EXERCISE DESCRIPTION - Reproduce verbatim, line by line, everything from the line containing "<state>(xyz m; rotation" to the last line of the listing below; add nothing.

-------------------------

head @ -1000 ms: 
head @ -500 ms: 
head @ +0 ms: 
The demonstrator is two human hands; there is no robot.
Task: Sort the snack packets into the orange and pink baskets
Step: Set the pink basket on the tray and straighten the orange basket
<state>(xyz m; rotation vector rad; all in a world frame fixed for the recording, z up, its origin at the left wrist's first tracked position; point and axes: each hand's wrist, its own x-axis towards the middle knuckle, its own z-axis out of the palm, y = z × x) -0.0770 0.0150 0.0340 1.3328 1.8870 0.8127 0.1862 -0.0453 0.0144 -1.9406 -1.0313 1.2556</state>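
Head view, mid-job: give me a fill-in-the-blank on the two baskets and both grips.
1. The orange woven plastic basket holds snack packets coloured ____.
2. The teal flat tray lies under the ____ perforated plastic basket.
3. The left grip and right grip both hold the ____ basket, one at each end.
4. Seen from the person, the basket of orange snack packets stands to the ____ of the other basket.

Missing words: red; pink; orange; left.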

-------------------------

RESULT OF THE EXERCISE -
<state>(xyz m; rotation vector rad; all in a world frame fixed for the recording, z up, its origin at the left wrist's first tracked position; point and axes: each hand's wrist, its own x-axis towards the middle knuckle, its own z-axis out of the palm, y = z × x) -0.0770 0.0150 0.0340 1.3328 1.8870 0.8127 0.1862 -0.0453 0.0144 -1.9406 -1.0313 1.2556</state>
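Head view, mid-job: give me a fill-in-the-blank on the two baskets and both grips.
1. The orange woven plastic basket holds snack packets coloured ____.
2. The teal flat tray lies under the ____ perforated plastic basket.
3. The left grip and right grip both hold the ____ basket, one at each end.
4. Seen from the person, the basket of orange snack packets stands to the ____ of the other basket.

Missing words: red; pink; orange; left.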

No additional answer is expected.